> Assignment:
The lines below must be transcribed exactly as given, with the images removed.
═══
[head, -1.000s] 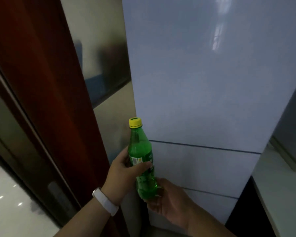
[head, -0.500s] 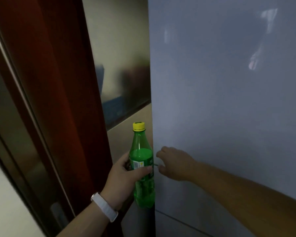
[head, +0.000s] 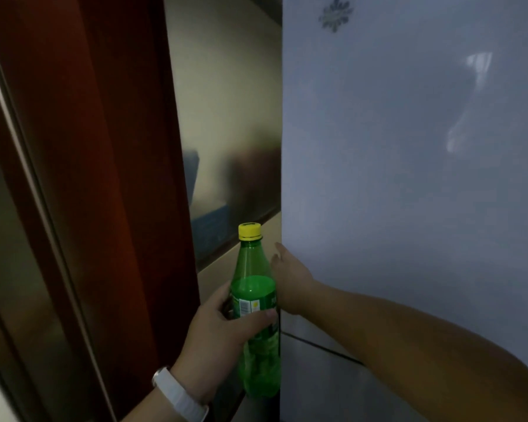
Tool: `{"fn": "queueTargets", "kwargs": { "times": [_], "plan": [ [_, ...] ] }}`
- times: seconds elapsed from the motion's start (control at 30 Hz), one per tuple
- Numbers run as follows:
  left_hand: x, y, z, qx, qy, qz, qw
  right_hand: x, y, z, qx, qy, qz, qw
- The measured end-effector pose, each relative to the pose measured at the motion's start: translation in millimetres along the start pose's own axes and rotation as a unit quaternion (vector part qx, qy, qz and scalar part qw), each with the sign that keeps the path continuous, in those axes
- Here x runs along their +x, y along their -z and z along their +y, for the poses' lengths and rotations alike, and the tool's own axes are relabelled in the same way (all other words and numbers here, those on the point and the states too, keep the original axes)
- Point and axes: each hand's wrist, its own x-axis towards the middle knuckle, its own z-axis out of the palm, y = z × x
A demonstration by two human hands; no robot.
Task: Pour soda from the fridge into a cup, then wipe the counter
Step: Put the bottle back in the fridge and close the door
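Student: Fig. 1. Where is the soda bottle (head: pixel 252 287)?

Tutor: Just left of the fridge door (head: pixel 409 178), upright, with its body running along the door's left edge. Whether bottle and door touch cannot be told. The bottle is green plastic with its yellow cap (head: pixel 249 232) on. The liquid reaches the shoulder just above the label.

Student: And the left grip (head: pixel 223 336)?

Tutor: It is a bare hand, clamped on the soda bottle at the label, left of the door's edge. The thumb lies across the front and the fingers wrap round the far side. A white wristband (head: pixel 180 397) circles that wrist, lower and further left of the door.

Student: The right grip (head: pixel 291 278)?

Tutor: Also a bare hand, its forearm crossing the face of the fridge door from the lower right. The hand lies at the door's left edge, just above the dark seam (head: pixel 320 345) under the door. One digit points up along the edge. The others are hidden behind the bottle, so I cannot tell whether this grip is apart or together.

Student: Surroundings?

Tutor: The door face is pale and glossy, with a small emblem (head: pixel 336 15) near its top. Left of the door is a shiny beige wall (head: pixel 226 102), and further left a red-brown wooden frame (head: pixel 104 178).
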Motion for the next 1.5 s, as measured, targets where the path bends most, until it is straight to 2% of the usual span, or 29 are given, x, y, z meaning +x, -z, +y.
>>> {"fn": "queueTargets", "kwargs": {
  "times": [0.2,0.4,0.53,0.8,1.07,1.3,1.5],
  "plan": [
    [-1.9,1.7,2.3,-0.003,0.008,0.015,1.0,-0.1,6.5,9.6,-0.078,0.007,-0.054,0.995],
    [-12.8,3.2,8.3,0.004,0.001,0.03,1.0,-1.3,20.2,4.2,-0.044,-0.009,-0.078,0.996],
    [-22.5,8.7,15.3,0.006,-0.013,0.046,0.999,0.7,15.4,-2.3,-0.04,-0.012,-0.052,0.998],
    [-46.7,21.1,29.4,0.019,-0.021,0.053,0.998,-13.5,-4.9,-14.2,-0.118,0.044,0.057,0.99],
    [-58.1,41.1,36.8,0.036,-0.025,0.04,0.998,-38.8,3.3,-31.5,-0.094,0.042,0.146,0.984],
    [-64.8,68.3,41.5,0.012,-0.027,-0.036,0.999,-86.1,27.5,-66.4,-0.044,0.048,0.189,0.98],
    [-89.3,99.8,39.3,-0.023,-0.025,-0.101,0.994,-131.4,61.7,-100.0,-0.033,-0.003,0.157,0.987]
  ]
}}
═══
> Response:
[head, -1.000s] 
[head, -0.500s] 
[head, +0.000s] 
Tool: `{"fn": "queueTargets", "kwargs": { "times": [_], "plan": [ [_, ...] ] }}`
- times: seconds elapsed from the motion's start (control at 30 Hz), one per tuple
- Numbers run as follows:
  left_hand: x, y, z, qx, qy, qz, qw
  right_hand: x, y, z, qx, qy, qz, qw
- The measured end-effector pose, each relative to the pose measured at the motion's start: translation in millimetres along the start pose's own axes and rotation as a unit quaternion (vector part qx, qy, qz and scalar part qw), each with the sign that keeps the path continuous, in those axes
- Here x runs along their +x, y along their -z and z along their +y, for the poses' lengths and rotations alike, and the tool's own axes are relabelled in the same way (all other words and numbers here, those on the point and the states too, keep the original axes)
- Point and axes: each hand's wrist, its own x-axis towards the middle knuckle, its own z-axis out of the palm, y = z × x
A demonstration by two human hands; no robot.
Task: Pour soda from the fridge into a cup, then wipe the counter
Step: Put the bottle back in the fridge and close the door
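Student: Fig. 1. Where is the soda bottle (head: pixel 252 287)?

Tutor: Just left of the fridge door (head: pixel 409 178), upright, with its body running along the door's left edge. Whether bottle and door touch cannot be told. The bottle is green plastic with its yellow cap (head: pixel 249 232) on. The liquid reaches the shoulder just above the label.

Student: And the left grip (head: pixel 223 336)?

Tutor: It is a bare hand, clamped on the soda bottle at the label, left of the door's edge. The thumb lies across the front and the fingers wrap round the far side. A white wristband (head: pixel 180 397) circles that wrist, lower and further left of the door.

Student: The right grip (head: pixel 291 278)?

Tutor: Also a bare hand, its forearm crossing the face of the fridge door from the lower right. The hand lies at the door's left edge, just above the dark seam (head: pixel 320 345) under the door. One digit points up along the edge. The others are hidden behind the bottle, so I cannot tell whether this grip is apart or together.

Student: Surroundings?

Tutor: The door face is pale and glossy, with a small emblem (head: pixel 336 15) near its top. Left of the door is a shiny beige wall (head: pixel 226 102), and further left a red-brown wooden frame (head: pixel 104 178).
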Motion for the next 1.5 s, as measured, targets where the path bends most, until it is straight to 2% of the usual span, or 29 are given, x, y, z meaning +x, -z, +y.
>>> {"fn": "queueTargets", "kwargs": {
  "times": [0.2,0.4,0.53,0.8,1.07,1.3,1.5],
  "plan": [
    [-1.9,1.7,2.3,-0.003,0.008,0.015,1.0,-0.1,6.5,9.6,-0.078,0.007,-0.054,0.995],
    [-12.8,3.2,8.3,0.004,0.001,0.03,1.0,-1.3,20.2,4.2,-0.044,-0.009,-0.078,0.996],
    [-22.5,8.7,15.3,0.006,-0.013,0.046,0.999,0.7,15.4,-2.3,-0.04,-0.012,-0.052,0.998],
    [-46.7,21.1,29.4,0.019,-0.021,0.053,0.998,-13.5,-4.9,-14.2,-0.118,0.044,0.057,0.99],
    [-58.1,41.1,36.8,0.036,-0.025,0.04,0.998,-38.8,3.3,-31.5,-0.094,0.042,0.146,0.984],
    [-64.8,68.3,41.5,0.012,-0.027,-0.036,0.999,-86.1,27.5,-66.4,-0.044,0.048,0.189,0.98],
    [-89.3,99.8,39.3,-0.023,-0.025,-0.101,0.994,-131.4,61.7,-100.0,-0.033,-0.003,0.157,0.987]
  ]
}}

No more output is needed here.